A confident Amber Rudd took the stage at the Conservative conference in Birmingham to announce that the government will introduce a new £140m ($178m) migration impact fund to alleviate pressure on public services.

The Home Secretary's speech was well-received by Tory activists, apart from when she mentioned her campaigning for Remain at the EU referendum.

Beyond that hiccup, Rudd's policies won over the Conservative faithful.

In particular, her confirmation that the government would stick to David Cameron's net migration target of "tens of thousands" won applause, as did the new 'Controlling Migration Fund'.

The initiative is similar to a scheme introduced under Gordon Brown's government, which was scrapped by the Coalition Government.

Amber Rudd
Home Secretary, Amber Rudd Reuters

But Rudd distanced her project from Labour's efforts. "Labour's fund was ineffective and focused funding on migrants rather than the pressures caused by migration," she said. "Money was spent on translation services, rather than English lessons. Councils were given money to promote recycling, rather than the support they needed to ease housing pressures."

IBTimes UK has asked the Home Office for finer details on the scheme, including the period the £140m figure relates to.
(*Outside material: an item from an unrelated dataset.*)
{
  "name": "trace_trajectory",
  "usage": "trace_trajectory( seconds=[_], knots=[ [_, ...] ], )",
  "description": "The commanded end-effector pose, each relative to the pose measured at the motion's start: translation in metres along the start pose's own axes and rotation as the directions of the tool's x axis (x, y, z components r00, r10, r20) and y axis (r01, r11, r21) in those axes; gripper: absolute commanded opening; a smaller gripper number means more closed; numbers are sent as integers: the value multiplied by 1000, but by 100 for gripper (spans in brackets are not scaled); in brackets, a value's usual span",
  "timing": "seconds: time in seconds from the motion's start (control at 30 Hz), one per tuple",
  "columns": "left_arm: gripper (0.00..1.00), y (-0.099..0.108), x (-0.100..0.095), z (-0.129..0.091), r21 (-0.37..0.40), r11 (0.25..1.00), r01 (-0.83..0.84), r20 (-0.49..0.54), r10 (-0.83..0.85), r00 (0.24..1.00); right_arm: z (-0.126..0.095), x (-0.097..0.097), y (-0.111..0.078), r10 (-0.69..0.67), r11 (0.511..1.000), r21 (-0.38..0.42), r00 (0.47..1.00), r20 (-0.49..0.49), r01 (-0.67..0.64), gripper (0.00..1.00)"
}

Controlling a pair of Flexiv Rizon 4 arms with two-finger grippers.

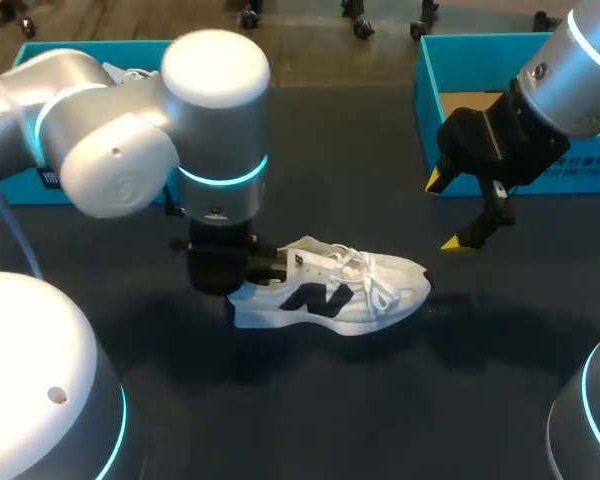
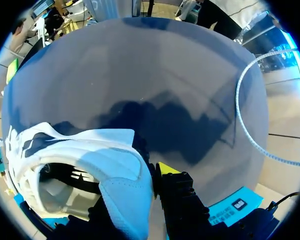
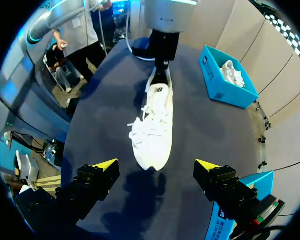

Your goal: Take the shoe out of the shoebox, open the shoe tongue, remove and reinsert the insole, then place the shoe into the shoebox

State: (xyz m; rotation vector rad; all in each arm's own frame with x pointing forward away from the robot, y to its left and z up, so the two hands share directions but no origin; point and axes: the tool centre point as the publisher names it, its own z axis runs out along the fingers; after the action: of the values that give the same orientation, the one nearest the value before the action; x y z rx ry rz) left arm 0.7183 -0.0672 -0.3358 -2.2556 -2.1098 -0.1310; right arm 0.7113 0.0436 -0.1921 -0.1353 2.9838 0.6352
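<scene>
A white sneaker (image 1: 350,295) with a dark side logo lies on its sole mid-table, toe pointing right. My left gripper (image 1: 242,275) is shut on the shoe's heel. In the left wrist view the heel collar (image 2: 125,200) sits between the fingers; one yellow tip (image 2: 165,168) shows outside it and the other is hidden by the shoe (image 2: 90,150). My right gripper (image 1: 448,212) hangs open above the table, right of the toe and apart from it. In the right wrist view the shoe (image 3: 152,130) lies ahead of that gripper (image 3: 156,165), laces up, with my left gripper (image 3: 162,65) at its far end.
A blue shoebox (image 1: 425,110) stands at the back right behind my right gripper. Another blue box (image 1: 30,185) at the back left holds a second white shoe (image 3: 232,72). Dark table (image 1: 310,420) lies bare in front of the sneaker.
</scene>
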Motion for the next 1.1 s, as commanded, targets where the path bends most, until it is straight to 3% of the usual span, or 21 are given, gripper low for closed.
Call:
trace_trajectory(
  seconds=[0.03, 0.47, 1.03, 1.1],
  knots=[
    [0, 6, -15, 16, -3, 1000, 13, -8, -13, 1000, 2, -1, 0, 1, 1000, 2, 1000, 0, -1, 100],
    [0, 7, -25, 45, -28, 998, 50, -14, -50, 999, 2, -1, 0, 1, 1000, 2, 1000, 0, -1, 100],
    [0, 1, -25, 63, 40, 999, 31, -38, -29, 999, 2, -1, 0, 1, 1000, 2, 1000, 0, -1, 100],
    [39, 0, -25, 63, 41, 999, 32, -39, -30, 999, 2, -1, 0, 1, 1000, 2, 1000, 0, -1, 100]
  ],
)
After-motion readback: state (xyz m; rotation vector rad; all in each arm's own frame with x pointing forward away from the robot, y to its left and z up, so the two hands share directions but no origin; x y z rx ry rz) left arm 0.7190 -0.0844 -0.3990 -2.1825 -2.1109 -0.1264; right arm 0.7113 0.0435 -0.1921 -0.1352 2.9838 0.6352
Official figures from the Office for National Statistics (ONS) show net migration levels have been continually higher than 300,000.

Elsewhere, Rudd promised to "implement strategies" to slash illegal immigration and to crack down on "rogue" landlords, who house illegal migrants in the "most appalling conditions".
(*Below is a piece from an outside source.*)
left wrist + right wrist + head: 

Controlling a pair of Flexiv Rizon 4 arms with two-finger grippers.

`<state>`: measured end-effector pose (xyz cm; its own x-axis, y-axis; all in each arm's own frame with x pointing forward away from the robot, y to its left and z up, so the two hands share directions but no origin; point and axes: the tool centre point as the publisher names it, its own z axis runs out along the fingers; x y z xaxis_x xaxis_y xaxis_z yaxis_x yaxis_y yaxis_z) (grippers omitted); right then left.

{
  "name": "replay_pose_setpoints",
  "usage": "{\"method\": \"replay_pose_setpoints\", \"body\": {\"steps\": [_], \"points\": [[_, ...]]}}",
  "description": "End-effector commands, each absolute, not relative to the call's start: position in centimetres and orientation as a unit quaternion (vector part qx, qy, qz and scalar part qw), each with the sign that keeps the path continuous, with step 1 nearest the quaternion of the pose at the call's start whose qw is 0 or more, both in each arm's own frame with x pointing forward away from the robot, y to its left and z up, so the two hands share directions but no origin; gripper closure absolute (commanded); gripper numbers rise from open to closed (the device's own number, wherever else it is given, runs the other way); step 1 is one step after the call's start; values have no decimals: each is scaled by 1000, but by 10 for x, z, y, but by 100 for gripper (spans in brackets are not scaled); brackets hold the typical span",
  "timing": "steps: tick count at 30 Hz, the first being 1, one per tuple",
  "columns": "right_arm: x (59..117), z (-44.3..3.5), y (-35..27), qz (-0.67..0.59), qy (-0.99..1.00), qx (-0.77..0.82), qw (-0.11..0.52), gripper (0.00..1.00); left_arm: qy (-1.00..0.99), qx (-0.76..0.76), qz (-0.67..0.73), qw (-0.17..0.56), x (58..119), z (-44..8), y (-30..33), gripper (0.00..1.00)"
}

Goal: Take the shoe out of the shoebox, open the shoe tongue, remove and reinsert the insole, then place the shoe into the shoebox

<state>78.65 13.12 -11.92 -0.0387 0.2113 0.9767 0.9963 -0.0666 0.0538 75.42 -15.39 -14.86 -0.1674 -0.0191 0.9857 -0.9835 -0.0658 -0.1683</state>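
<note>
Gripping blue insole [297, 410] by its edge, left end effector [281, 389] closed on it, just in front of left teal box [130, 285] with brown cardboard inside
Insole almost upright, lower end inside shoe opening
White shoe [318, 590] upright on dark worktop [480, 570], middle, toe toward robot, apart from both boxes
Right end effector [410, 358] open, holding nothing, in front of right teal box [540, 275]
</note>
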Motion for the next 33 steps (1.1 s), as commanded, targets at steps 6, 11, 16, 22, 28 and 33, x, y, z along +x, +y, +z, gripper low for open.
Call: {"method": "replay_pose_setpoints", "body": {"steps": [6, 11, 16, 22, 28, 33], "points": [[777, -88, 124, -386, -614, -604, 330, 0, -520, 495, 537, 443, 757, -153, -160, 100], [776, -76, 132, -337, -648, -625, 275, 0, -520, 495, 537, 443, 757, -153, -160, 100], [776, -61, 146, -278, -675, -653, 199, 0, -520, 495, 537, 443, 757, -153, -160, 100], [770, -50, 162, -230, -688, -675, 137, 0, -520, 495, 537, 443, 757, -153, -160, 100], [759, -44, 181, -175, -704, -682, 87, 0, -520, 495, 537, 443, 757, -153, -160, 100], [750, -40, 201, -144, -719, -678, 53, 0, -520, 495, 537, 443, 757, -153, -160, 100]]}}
On terrorism, the Home Secretary said her intelligence briefings "tell me how dangerous the threat from Daesh really is", with a pledge to maintain security cooperation internationally. "Our security services have prevented the kind of awful attacks we are seeing too often on the world stage," she said. "My first statement in Parliament as Home Secretary followed the attack on Nice. A crude and primitive act, where innocent people were murdered by a radicalised individual.

"Lives ruined. Families broken. France forever scarred. It could have been any of us at a different time in a different place. The one clear lesson from this is that international co-operation and intelligence sharing must continue, and continue to improve."


Durham University's Professor Thom Brooks told IBTimes UK he thought the scheme would "raise not much more than the original migration impact fund the Tories scrapped only weeks into office"

He said: "Seems to achieve lower migration by punishing students - closing Britain's doors to the world we're supposed to embrace post-Brexit. Oh and can limit student visas without Brexit. So how will she 'take back control'? A farce."